This Item should be read in conjunction with the financial statements and other
items contained elsewhere in the report.
Liquidity and Capital Resources
All of the Partnership's properties are leased to one or more tenants pursuant
to net or modified net leases with remaining lease terms, subject to extensions,
ranging between two and twelve years. The Partnership receives rental income and
interest income from its properties which is its primary source of liquidity.
Pursuant to the terms of the leases, the tenants are responsible for
substantially all of the operating expenses with respect to the properties
including, maintenance, capital improvements, insurance and taxes.
The level of liquidity based on cash and cash equivalents experienced a $195,000
increase at March 31, 1996, as compared to December 31, 1995. The Partnership's
$399,000 of cash provided by operating activities was only partially offset by
$65,000 of cash used for mortgage payments and $139,000 of partner distributions
(financing activities). Cash provided by operating activities improved at March
31, 1996 as compared to March 31, 1995 primarily due to an increase in rental
income.
The Partnership requires cash primarily to pay principal and interest on its
mortgage indebtedness, management fees and general and administrative expenses.

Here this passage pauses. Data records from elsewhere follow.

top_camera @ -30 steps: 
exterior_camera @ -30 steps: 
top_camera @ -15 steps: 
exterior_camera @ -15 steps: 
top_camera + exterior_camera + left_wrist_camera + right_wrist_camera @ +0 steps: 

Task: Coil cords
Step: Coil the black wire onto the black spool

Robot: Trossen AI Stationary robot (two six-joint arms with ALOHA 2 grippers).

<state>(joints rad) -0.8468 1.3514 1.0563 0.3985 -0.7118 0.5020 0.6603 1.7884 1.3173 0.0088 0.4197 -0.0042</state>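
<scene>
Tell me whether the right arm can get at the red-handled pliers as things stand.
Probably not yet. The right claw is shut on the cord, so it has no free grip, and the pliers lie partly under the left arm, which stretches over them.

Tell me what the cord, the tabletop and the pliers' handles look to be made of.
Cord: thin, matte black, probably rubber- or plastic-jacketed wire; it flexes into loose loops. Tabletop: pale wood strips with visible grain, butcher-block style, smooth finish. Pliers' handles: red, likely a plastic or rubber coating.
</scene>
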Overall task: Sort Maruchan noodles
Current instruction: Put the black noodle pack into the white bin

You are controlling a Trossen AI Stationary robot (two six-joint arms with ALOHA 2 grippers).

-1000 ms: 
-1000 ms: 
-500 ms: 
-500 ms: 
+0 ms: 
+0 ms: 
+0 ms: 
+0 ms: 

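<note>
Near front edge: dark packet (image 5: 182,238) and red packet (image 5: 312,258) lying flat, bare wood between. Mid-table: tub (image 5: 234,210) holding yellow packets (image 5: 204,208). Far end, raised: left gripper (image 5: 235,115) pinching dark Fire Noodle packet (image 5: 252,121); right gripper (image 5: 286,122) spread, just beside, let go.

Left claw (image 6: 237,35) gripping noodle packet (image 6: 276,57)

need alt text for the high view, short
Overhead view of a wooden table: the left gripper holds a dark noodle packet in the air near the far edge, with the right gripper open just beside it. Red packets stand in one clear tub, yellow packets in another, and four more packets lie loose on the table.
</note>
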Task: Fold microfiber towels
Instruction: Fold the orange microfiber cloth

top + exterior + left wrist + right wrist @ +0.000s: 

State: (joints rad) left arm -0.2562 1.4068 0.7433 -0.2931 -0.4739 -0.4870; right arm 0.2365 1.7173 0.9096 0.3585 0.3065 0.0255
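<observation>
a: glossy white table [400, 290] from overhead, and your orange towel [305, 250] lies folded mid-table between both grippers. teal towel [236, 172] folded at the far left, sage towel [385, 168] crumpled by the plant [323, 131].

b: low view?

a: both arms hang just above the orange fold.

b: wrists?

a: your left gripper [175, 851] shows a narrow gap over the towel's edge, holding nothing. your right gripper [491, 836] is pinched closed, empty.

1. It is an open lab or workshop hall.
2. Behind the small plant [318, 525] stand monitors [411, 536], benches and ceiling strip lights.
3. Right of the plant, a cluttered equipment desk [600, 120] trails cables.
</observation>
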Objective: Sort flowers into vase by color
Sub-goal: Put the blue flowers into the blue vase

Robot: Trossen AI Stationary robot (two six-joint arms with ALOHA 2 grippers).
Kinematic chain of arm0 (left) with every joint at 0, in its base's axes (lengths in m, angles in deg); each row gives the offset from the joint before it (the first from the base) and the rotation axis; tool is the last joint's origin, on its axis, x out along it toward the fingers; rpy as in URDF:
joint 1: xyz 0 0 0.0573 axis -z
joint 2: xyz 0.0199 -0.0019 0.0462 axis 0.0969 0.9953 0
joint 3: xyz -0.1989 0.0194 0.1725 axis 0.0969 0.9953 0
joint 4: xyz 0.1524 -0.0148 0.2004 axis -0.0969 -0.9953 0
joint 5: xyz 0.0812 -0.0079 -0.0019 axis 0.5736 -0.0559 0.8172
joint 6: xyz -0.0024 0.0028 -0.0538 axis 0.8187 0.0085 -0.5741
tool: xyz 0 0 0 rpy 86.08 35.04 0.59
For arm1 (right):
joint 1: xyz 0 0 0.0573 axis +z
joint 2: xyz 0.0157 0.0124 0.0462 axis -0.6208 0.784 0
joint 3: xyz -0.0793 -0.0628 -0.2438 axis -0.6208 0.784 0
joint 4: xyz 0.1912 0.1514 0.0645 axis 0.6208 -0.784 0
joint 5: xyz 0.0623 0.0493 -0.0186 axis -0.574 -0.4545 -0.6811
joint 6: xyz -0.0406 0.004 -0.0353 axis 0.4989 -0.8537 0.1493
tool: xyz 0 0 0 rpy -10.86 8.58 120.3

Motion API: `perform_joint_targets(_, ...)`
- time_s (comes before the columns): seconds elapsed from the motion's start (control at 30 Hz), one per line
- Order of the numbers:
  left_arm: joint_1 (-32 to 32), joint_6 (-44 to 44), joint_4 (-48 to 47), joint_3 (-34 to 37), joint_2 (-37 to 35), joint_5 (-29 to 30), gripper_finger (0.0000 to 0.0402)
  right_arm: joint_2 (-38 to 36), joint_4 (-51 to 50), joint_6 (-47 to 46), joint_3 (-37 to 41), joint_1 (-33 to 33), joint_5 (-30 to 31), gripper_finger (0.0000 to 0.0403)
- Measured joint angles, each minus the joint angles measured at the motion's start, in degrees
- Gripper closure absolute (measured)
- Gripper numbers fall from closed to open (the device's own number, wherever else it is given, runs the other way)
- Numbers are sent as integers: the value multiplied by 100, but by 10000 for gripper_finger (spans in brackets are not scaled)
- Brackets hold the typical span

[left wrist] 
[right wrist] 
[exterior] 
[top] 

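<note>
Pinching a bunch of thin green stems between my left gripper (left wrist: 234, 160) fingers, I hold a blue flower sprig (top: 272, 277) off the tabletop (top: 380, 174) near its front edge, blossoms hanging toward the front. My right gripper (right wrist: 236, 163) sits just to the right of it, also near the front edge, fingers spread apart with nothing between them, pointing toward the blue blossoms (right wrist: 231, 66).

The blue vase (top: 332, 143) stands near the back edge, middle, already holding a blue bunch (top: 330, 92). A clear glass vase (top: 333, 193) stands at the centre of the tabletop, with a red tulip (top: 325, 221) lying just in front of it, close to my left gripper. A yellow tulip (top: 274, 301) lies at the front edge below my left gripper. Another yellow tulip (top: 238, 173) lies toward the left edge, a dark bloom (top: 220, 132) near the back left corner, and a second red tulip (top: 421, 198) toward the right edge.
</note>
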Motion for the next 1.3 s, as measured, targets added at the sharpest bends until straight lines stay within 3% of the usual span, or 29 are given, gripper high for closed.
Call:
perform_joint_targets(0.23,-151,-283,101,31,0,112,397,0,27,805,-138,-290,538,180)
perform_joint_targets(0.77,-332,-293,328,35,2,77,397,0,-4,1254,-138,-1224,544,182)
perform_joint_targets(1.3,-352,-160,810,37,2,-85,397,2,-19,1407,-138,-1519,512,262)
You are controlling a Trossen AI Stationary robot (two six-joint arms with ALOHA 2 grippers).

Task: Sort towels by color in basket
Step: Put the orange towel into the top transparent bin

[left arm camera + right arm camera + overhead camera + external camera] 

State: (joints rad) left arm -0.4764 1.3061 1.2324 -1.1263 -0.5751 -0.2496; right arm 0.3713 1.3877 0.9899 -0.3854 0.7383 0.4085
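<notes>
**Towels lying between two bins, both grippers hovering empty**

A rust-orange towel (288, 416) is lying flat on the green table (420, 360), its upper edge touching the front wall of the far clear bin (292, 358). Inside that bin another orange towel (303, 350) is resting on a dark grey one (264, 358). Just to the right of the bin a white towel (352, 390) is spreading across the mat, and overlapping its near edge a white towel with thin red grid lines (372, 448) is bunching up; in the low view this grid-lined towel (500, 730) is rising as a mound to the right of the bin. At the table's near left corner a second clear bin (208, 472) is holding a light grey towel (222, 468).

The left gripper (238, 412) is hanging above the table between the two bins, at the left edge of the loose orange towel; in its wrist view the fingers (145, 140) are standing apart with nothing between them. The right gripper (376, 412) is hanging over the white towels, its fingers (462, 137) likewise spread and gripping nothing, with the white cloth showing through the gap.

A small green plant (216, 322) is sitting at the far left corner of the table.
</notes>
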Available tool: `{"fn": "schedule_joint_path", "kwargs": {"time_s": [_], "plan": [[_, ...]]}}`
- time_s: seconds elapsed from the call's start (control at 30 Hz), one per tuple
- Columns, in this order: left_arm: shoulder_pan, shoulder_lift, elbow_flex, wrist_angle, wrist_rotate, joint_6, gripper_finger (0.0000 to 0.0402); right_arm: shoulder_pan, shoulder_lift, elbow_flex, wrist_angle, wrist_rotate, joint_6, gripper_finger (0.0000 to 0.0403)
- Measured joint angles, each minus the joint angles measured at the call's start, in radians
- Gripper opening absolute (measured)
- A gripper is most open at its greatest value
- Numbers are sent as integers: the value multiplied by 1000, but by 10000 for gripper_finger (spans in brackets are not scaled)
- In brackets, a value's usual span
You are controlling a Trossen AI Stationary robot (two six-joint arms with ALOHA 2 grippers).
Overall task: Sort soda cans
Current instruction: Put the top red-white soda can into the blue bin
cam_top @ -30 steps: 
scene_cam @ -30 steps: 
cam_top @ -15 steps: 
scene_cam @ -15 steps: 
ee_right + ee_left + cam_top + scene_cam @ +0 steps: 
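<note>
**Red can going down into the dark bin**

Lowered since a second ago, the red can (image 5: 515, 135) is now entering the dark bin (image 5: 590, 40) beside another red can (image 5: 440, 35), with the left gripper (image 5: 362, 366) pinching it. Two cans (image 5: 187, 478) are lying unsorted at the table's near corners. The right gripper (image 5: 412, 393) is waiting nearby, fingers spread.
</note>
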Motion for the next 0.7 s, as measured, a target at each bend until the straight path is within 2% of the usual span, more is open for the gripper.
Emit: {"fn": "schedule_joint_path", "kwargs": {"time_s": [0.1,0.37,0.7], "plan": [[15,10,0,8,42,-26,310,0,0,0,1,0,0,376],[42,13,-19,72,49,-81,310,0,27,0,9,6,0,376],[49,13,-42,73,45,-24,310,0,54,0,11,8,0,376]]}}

The Partnership's rental and interest income was sufficient for the three months
ended March 31, 1996, and is expected to be sufficient in future periods, to pay
all of these amounts as well as to provide for cash distributions to the
Partners from operations.
The Partnership has continued to make quarterly distributions to its partners
from operating revenue since inception. Based on the projected revenue and
expenses of the Partnership, it is expected that quarterly distributions will
continue to be made to its partners in the foreseeable future.
The Partnership does not anticipate that it will have any substantial
requirements for capital resources until February 1, 1998, at which time a
mortgage note secured by the J.C. Penney property will have a balloon payment
due.
The Partnership invests its working capital reserves in a money market account
or repurchase agreements secured by United States Treasury obligations.
Subsequent Event
The Partnership has reached a tentative agreement with Piedmont Clarklift, the
tenant at the Greenville, South Carolina property, pursuant to which Piedmont
Clarklift will purchase the property for $1,518,000. The sale of this property
is contingent upon numerous conditions. It is anticipated that if the property
is sold, net proceeds will be distributed to limited partners.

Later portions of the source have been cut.